Introduction
torchtune is the official PyTorch library for authoring, fine-tuning, and experimenting with LLMs. It provides a clean, modular codebase with no trainer abstractions, giving users full control over the training loop while handling the complexity of modern fine-tuning methods.
What torchtune Does
- Fine-tunes LLMs using LoRA, QLoRA, full parameter tuning, and DoRA
- Supports alignment methods including DPO and PPO
- Provides recipes for single-GPU and multi-GPU distributed training
- Downloads and converts model weights from Hugging Face Hub
- Includes dataset utilities for instruction tuning, chat, and preference data
Architecture Overview
torchtune is built around recipes (complete training scripts) and configs (YAML-based hyperparameter files). Model definitions are pure PyTorch nn.Modules with no framework abstractions. LoRA and quantization are applied as composable transforms on the model layers. The library uses PyTorch Distributed for multi-GPU training and integrates with torchao for quantization-aware training.

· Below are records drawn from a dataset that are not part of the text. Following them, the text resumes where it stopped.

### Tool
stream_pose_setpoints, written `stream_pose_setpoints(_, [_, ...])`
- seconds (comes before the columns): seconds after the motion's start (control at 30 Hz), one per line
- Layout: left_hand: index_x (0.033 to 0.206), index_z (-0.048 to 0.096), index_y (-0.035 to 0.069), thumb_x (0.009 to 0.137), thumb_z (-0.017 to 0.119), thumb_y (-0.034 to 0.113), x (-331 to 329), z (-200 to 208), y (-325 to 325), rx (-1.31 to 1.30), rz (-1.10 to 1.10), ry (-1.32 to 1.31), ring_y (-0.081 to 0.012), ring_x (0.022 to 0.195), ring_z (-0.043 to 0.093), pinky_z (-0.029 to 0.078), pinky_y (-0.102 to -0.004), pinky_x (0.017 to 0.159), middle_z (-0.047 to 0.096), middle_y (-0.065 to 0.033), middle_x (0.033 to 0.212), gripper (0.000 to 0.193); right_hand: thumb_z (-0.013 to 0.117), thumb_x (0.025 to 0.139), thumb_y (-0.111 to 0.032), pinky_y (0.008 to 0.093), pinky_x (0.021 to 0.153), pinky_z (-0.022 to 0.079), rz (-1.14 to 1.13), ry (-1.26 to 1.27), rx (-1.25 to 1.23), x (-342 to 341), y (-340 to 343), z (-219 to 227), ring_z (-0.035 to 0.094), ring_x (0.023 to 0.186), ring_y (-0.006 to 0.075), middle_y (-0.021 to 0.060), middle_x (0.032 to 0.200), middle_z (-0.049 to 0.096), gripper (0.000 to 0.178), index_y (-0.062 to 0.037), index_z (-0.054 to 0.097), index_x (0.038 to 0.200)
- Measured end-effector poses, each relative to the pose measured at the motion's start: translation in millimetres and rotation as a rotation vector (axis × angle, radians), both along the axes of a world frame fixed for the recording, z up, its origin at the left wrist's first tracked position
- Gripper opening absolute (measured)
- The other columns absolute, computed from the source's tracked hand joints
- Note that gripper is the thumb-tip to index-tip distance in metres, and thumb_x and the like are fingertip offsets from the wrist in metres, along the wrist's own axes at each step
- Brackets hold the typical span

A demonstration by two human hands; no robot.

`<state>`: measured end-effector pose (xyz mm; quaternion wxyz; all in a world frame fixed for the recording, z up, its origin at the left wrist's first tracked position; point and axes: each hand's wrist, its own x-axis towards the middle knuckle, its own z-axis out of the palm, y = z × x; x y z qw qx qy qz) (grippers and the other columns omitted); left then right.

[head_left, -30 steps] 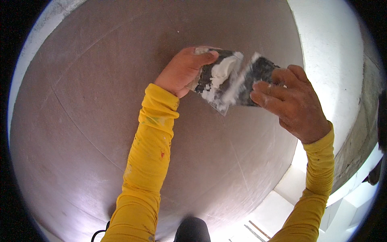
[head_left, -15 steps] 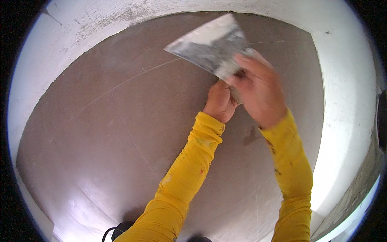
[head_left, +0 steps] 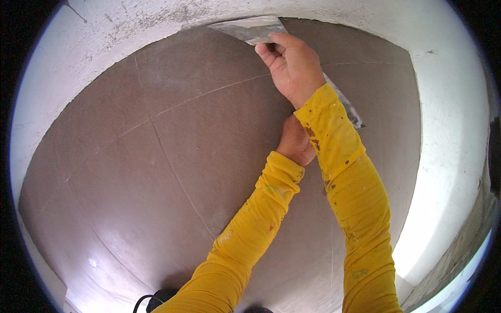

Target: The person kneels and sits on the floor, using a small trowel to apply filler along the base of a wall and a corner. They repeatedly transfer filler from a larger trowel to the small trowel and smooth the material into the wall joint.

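Observation:
My right hand (head_left: pixel 296 66) is closed on a wide putty knife (head_left: pixel 253 30), its handle hidden in the palm. The broad metal blade, smeared with white and grey, reaches to the foot of the far wall. Lower down, my left hand (head_left: pixel 296 141) is curled, partly covered by my right forearm. A second flat blade (head_left: pixel 344 101), also smeared with white and grey, shows past that forearm and seems to belong to a putty knife in the left hand; its handle is hidden.
Brown floor tiles (head_left: pixel 182 141) with thin joints spread beneath my arms. A white wall with dark scuffs (head_left: pixel 156 23) runs along the far side, and another white wall (head_left: pixel 449 104) stands at the right. A black object with a cord loop (head_left: pixel 162 298) shows at the lower edge.
My right hand has moved the putty knife up and left, away from my left hand to the far wall. My left hand has shifted slightly right; the second blade shows more clearly.

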<state>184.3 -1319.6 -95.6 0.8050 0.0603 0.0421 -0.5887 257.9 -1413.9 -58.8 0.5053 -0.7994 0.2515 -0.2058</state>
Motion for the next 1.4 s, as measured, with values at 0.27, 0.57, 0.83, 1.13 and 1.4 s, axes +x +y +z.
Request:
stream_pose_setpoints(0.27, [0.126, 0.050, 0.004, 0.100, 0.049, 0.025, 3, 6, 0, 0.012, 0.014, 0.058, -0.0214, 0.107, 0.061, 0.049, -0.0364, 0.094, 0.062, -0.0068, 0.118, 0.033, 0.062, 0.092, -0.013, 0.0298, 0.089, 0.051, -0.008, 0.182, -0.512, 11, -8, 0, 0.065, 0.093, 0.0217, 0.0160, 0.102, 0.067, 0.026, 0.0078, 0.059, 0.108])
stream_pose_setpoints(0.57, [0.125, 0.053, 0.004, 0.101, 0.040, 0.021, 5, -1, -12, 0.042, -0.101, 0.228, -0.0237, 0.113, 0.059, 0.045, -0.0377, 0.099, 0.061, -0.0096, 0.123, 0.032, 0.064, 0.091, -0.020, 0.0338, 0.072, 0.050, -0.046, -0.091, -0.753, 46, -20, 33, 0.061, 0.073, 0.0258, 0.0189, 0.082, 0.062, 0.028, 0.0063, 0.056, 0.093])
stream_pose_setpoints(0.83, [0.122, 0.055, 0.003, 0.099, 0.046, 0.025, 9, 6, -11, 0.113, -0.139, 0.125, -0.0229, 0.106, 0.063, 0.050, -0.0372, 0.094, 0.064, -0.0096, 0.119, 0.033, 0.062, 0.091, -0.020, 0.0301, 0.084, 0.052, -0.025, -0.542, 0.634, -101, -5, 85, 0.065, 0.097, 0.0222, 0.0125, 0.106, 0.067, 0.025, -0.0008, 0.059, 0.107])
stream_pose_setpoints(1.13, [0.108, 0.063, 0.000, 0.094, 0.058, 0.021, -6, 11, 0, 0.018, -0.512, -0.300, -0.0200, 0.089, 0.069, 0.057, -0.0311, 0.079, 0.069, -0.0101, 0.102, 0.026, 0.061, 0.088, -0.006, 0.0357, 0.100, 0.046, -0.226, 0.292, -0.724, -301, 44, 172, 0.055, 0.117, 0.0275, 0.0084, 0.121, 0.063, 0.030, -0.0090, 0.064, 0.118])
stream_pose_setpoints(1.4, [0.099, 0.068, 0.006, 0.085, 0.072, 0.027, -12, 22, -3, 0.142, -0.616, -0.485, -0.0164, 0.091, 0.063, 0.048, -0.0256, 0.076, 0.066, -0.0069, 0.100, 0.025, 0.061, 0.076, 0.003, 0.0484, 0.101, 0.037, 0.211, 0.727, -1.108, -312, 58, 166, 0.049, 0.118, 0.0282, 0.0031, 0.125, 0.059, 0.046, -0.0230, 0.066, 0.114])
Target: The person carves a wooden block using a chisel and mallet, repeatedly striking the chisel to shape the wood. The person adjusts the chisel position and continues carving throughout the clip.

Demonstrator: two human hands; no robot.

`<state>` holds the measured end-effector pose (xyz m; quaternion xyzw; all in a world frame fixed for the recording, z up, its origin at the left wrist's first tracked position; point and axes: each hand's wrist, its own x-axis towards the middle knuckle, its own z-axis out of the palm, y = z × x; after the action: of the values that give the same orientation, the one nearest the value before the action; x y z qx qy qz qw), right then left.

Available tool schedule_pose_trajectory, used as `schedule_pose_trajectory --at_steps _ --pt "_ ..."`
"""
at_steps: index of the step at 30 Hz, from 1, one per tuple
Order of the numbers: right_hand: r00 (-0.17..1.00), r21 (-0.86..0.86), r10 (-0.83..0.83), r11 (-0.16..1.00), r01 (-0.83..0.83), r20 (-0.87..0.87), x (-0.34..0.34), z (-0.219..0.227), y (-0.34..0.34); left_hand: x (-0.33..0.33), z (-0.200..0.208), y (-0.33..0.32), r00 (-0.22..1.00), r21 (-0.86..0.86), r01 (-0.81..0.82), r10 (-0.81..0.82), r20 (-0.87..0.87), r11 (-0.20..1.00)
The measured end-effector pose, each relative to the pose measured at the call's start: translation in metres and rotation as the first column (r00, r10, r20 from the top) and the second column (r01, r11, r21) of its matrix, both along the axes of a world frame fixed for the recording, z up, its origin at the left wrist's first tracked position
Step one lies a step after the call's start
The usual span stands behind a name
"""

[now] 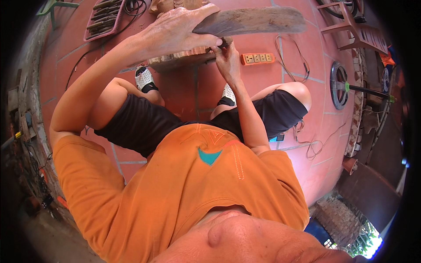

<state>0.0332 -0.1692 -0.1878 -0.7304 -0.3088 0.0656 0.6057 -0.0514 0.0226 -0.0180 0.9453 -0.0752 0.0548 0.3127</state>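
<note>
Our left hand (175, 30) grips a long, flat, grey-brown wooden board (254, 21); our right hand (226, 55) pinches a small dark tool (224, 42) under it.

L hand (177, 30) lies flat over the near end of a long grey weathered wooden plank (254, 20), gripping it. R hand (226, 55) sits just under the plank edge, fingers pinched on a small dark tool; can't tell what kind. Orange multi-socket power strip (257, 58) on red tiled floor (175, 90), near R hand. Pink plastic tray w/ tools (104, 17) top left.
</note>
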Motion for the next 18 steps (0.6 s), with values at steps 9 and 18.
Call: schedule_pose_trajectory --at_steps 9,18 --pt "0.952 0.177 0.036 0.984 0.019 -0.303 0.012 -0.012 -0.001 0.005 -0.016 0.013 0.995 0.346 0.038 -0.005 -0.095 0.937" --pt "0.857 0.259 -0.05 0.943 0.21 -0.512 0.044 0.008 -0.022 0.001 0.0 0.026 0.958 0.286 -0.04 0.118 -0.26 0.957"
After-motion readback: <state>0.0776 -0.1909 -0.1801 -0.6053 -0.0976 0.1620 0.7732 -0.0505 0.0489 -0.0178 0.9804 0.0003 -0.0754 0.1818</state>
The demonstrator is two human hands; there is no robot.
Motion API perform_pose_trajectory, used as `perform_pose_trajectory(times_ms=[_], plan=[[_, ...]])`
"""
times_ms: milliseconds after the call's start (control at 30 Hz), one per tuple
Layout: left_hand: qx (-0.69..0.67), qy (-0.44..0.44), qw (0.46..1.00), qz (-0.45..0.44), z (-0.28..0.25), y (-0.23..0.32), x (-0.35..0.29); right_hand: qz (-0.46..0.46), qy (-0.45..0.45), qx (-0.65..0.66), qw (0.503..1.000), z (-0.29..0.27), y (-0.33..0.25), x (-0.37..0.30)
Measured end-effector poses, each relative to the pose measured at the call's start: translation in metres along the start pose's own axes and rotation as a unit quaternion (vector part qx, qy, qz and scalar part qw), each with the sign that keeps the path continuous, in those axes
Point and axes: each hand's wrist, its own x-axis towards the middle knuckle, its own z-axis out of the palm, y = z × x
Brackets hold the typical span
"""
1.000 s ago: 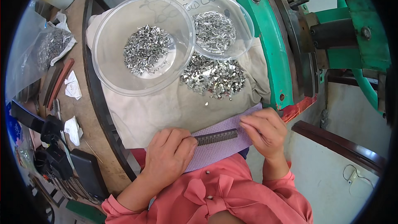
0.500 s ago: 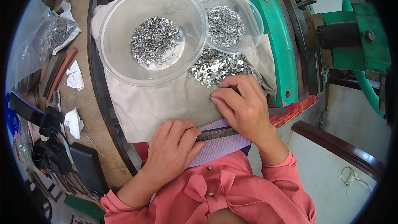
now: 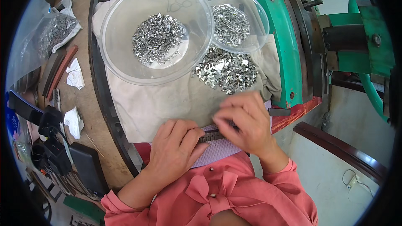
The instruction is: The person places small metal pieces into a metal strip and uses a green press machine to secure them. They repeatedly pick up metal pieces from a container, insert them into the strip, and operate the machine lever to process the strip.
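Note:
My left hand (image 3: 173, 148) is closed on the left end of a dark, slotted metal strip (image 3: 212, 136), which lies over a lilac checked cloth (image 3: 214, 152) at my lap. Above the strip's right part is my right hand (image 3: 247, 121), its fingers bent and pinched together, slightly blurred. Whatever sits between those fingertips is too small to make out. Beyond that hand a pile of small flat metal pieces (image 3: 228, 73) rests on the beige cloth (image 3: 138, 111). Short metal pins (image 3: 157, 37) fill the bottom of the large clear bowl (image 3: 112, 58); thin pins (image 3: 231, 25) lie in the smaller clear bowl (image 3: 261, 27).
A green machine (image 3: 289, 75) with dark metal jaws stands to the right. On the wooden bench (image 3: 94, 117) at left are crumpled white tissues (image 3: 74, 122), a reddish bar (image 3: 63, 73), a small brush, a black case (image 3: 88, 167) and a plastic bag of metal bits (image 3: 58, 33).
My right hand has come back from the edge of the metal pile toward me, down to the slotted strip. My left hand keeps its place on the strip.

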Motion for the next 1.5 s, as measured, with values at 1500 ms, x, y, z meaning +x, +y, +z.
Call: perform_pose_trajectory(times_ms=[1500], plan=[[0.145, 0.070, 0.987, 0.024, 0.011, -0.012, 0.078, 0.002, 0.005, -0.039, 0.999, -0.002, 0.022, 0.005]])
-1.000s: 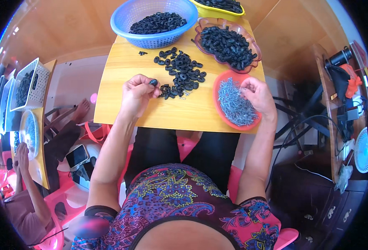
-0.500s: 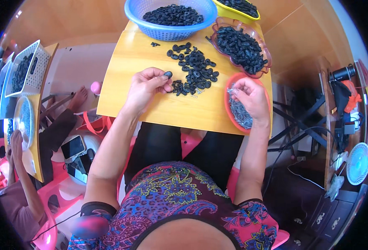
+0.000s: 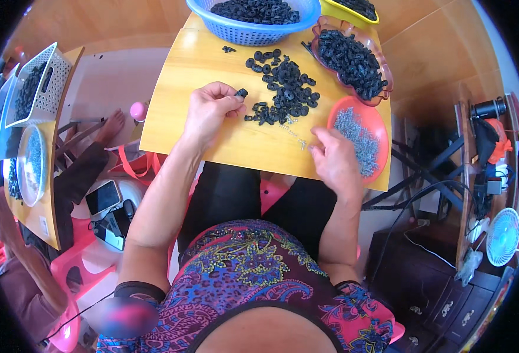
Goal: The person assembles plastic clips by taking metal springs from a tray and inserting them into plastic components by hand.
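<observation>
My left hand pinches a small black plastic part between thumb and fingertips, just above the wooden table. To its right lies a loose spread of black ring-shaped and stubby parts. A few small silver screws are strewn on the wood at the near edge of that spread. My right hand is over the table beside them, thumb and forefinger apart with nothing visible between them. Right next to it stands an orange-red oval dish with many silver screws in it.
A blue basket of black parts stands at the far edge, beside a yellow basket. A scalloped pink tray holds more black pieces. On the left, another person's arm is near a side table. A small fan stands far right.
My right hand has moved left out of the orange-red dish, and more silver screws now lie on the wood. My left hand still holds the black part. The whole view has shifted slightly.
</observation>
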`<action>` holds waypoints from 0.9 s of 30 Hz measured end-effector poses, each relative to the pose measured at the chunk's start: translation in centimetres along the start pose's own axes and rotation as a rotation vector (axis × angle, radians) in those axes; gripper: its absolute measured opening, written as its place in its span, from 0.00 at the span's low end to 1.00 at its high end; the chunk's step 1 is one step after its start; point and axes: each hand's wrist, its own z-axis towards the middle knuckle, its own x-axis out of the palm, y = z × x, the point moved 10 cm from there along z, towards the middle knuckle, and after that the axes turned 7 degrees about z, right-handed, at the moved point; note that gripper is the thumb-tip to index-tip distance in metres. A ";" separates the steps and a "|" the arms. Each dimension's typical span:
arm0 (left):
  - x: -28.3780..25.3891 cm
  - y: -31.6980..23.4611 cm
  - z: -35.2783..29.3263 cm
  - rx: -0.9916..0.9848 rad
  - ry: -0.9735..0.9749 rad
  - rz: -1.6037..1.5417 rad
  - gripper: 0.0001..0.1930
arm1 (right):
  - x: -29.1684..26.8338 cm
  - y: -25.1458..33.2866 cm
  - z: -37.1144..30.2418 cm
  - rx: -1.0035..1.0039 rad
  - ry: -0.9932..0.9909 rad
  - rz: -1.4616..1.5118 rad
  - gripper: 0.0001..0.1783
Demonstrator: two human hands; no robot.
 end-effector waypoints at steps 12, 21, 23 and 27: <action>0.4 -0.4 0.0 0.047 0.056 -0.095 0.07 | 4.1 2.1 0.3 -0.162 -0.082 -0.018 0.07; 3.3 -0.2 -1.0 -0.044 0.294 -0.375 0.06 | 2.1 5.2 1.9 -0.192 -0.178 0.438 0.06; 4.2 -0.1 -1.5 -0.068 0.375 -0.463 0.08 | 2.1 5.4 2.5 -0.179 -0.195 0.525 0.06; 4.9 -0.6 -2.0 -0.049 0.386 -0.435 0.13 | 2.0 5.6 3.2 -0.133 -0.246 0.724 0.06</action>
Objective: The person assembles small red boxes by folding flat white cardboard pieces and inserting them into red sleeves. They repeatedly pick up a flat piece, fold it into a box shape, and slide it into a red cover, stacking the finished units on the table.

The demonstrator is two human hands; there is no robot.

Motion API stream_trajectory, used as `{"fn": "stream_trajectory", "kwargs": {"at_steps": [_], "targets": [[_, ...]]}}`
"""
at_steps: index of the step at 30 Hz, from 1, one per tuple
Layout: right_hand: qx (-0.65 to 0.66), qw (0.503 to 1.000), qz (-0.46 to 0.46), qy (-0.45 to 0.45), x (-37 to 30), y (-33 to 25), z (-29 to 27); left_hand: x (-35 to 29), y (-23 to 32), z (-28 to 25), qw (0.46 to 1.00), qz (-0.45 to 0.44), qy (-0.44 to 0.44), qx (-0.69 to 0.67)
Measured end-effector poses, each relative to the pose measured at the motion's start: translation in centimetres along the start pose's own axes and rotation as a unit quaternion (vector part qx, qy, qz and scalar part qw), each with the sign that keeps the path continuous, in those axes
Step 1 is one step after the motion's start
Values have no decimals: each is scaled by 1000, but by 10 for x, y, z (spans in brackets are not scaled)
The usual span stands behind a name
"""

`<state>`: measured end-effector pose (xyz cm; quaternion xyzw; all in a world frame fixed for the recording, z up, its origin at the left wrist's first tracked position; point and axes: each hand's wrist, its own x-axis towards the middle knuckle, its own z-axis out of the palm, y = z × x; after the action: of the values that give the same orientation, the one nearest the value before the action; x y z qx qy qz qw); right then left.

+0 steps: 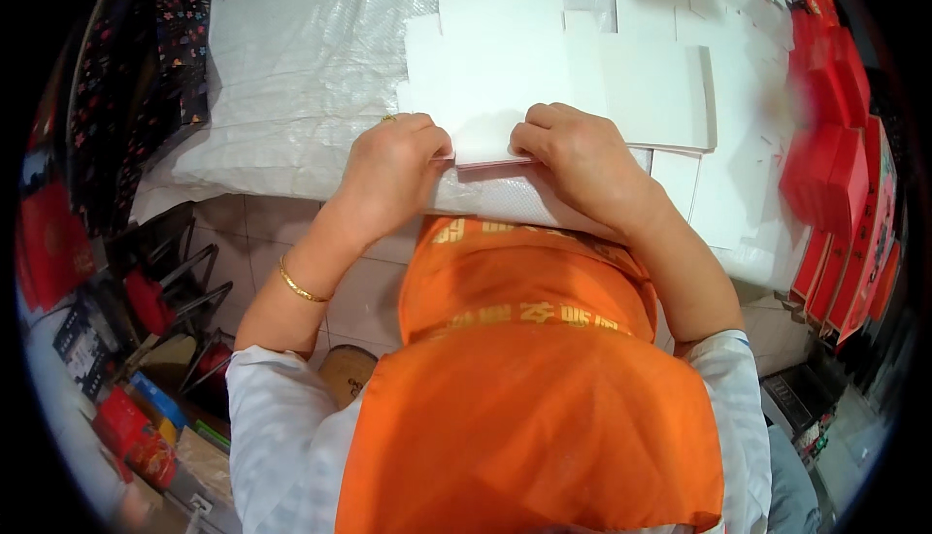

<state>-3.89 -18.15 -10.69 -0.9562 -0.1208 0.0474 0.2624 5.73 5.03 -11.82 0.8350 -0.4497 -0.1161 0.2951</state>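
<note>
A flat white cardboard box blank (500, 63) with several side flaps lies in front of me, its near flap bent up along the table's front edge. A strip of red shows on the underside of that fold. My left hand (393, 160) is closed on the flap's left corner, fingers curled and thumb toward the middle. At the right corner, my right hand (573, 150) grips the same flap with curled fingers. Under and to the right of the blank lie more white card blanks (660, 92).
White woven plastic sheeting (291, 68) covers the table. Red boxes (825, 175) stand along the right edge. Dark flower-patterned bags (183, 39) hang at the left. Folding metal legs (184, 262) and assorted packages (146, 437) are on the floor at lower left.
</note>
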Motion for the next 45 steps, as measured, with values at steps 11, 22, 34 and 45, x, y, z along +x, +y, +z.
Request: {"fn": "stream_trajectory", "kwargs": {"at_steps": [11, 22, 34, 45], "targets": [[55, 995, 13, -78, 20, 15, -9, 39, -11, -21, 977, -103, -179, -47], [62, 981, 62, -174, 36, 17, -23, 16, -4, -6, 986, 45, -125, 98], [19, 983, 77, -168, 29, -2, -31, 17, -2, -12, 989, -80, -127, -3], [11, 992, -38, 116, -22, 5, 5, -2, 20, 21, 990, 3, 36, -137]]}}
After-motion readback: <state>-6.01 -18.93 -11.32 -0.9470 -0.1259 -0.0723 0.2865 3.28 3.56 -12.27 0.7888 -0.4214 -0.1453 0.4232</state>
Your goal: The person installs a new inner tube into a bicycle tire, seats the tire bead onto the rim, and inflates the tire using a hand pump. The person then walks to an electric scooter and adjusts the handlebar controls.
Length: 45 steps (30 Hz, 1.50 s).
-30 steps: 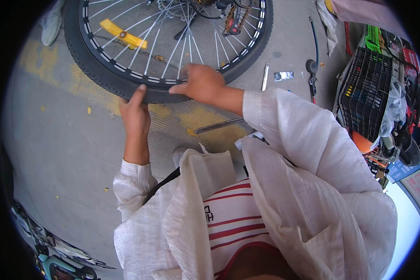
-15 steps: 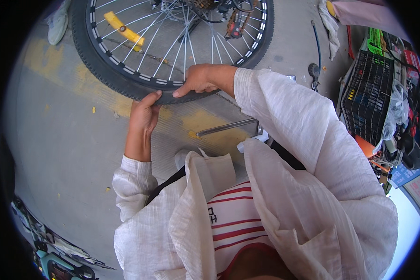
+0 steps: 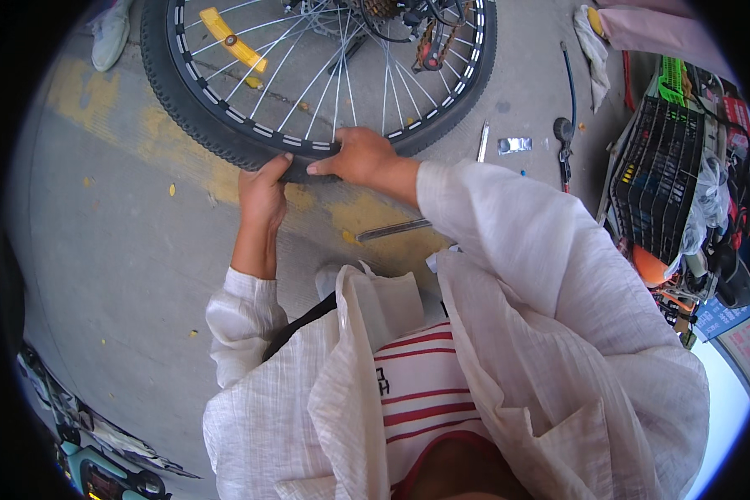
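Note:
A bicycle wheel fills the top of the view, with a knobby black tire (image 3: 179, 112) around a rim with white dashes. My left hand (image 3: 264, 196) grips the tire's near edge from below, its thumb on the sidewall. Close to its right, my right hand (image 3: 360, 158) is wrapped over the tire and rim, the thumb pointing left along the sidewall. A small gap of tire shows between the two thumbs. A yellow reflector (image 3: 233, 40) is fixed among the spokes at the left. The chain and rear derailleur (image 3: 431, 57) hang near the hub.
On the ground at right lie a metal tool (image 3: 483, 142), a silver packet (image 3: 515, 146) and a pump hose with a gauge (image 3: 563, 129). Beyond stands a black crate (image 3: 657, 175) with bags and parts. A metal bar (image 3: 392, 229) lies below the wheel. Another person's shoe (image 3: 111, 37) is at upper left.
My right hand has shifted its hold, its fingers now curled more over the rim, and its forearm sits lower. This uncovers the metal tool and silver packet. The wheel appears slightly farther right.

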Motion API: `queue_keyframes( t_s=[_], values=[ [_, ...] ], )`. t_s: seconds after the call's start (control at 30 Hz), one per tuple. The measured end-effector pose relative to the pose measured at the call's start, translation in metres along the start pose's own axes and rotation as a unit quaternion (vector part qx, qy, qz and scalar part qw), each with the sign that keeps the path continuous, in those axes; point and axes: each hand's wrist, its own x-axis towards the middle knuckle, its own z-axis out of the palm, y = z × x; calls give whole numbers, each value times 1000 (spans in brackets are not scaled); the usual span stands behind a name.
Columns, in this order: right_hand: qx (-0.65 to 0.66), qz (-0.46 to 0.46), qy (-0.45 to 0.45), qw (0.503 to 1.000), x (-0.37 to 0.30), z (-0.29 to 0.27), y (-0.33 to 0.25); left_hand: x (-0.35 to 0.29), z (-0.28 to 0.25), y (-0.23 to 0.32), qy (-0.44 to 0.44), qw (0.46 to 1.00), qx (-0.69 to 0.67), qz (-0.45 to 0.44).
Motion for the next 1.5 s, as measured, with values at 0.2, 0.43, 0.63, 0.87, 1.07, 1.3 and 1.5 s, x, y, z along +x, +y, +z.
queue_keyframes(
  t_s=[0.2, 0.43, 0.63, 0.87, 1.07, 1.3, 1.5],
  values=[
    [118, 42, -222, 967, 11, -40, 20, -21, 17, -3, 14, 996, -81, -41],
    [14, 27, -248, 968, 21, -27, 13, -25, 6, -31, -15, 994, -22, -110],
    [-105, -86, -67, 988, 10, -3, 23, -24, 8, -34, -11, 997, -13, -79],
    [-85, -93, 45, 991, -2, 22, 29, -16, -10, -52, -13, 998, 45, -29],
    [146, -179, 157, 960, -5, -2, 86, -33, 17, -49, 20, 998, -45, -24],
    [104, 30, -130, 986, -4, -25, 74, -27, 13, -71, 20, 992, 5, -123],
    [141, 109, -177, 968, 11, -7, 64, -28, 6, -70, -11, 993, -4, -119]
  ],
)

Self-Hosting & Configuration
- Requires Python 3.9+ and PyTorch 2.4+
- Install via pip; no custom CUDA compilation needed
- YAML configs control model, dataset, optimizer, and training parameters
tuneCLI handles downloads, training, evaluation, and quantization- Single consumer GPU (24 GB) sufficient for LoRA on 7B models with QLoRA
Key Features
- No hidden trainer class; recipes are readable end-to-end training scripts
- Supports LLaMA 2/3, Mistral, Gemma, Phi, and Qwen model families
- Memory-efficient training via LoRA, QLoRA, activation checkpointing, and gradient accumulation
- Integrated with Weights & Biases and TensorBoard for experiment tracking
- Quantization support via torchao for 4-bit and 8-bit fine-tuning
Comparison with Similar Tools
- Hugging Face TRL — higher-level trainer API; torchtune gives more control with explicit training loops
- Axolotl — config-driven fine-tuning; torchtune uses transparent recipes instead of a monolithic trainer
- LLaMA-Factory — broad model and method support; torchtune prioritizes PyTorch-native composability
- Unsloth — focuses on inference and training speed hacks; torchtune focuses on correctness and modularity
FAQ
Q: Which models does torchtune support? A: LLaMA 2, LLaMA 3, LLaMA 3.2, Mistral, Gemma, Phi-3, Qwen-2.5, and more. New models are added regularly.
Q: Can I use torchtune for pre-training? A: It is designed for fine-tuning. Pre-training recipes are experimental.
Q: How much VRAM do I need for QLoRA on a 7B model? A: Approximately 10-12 GB, fitting on a single RTX 3080 or RTX 4090.
Q: Does torchtune support multi-node training? A: Yes, via PyTorch Distributed (FSDP). Multi-node recipes are provided.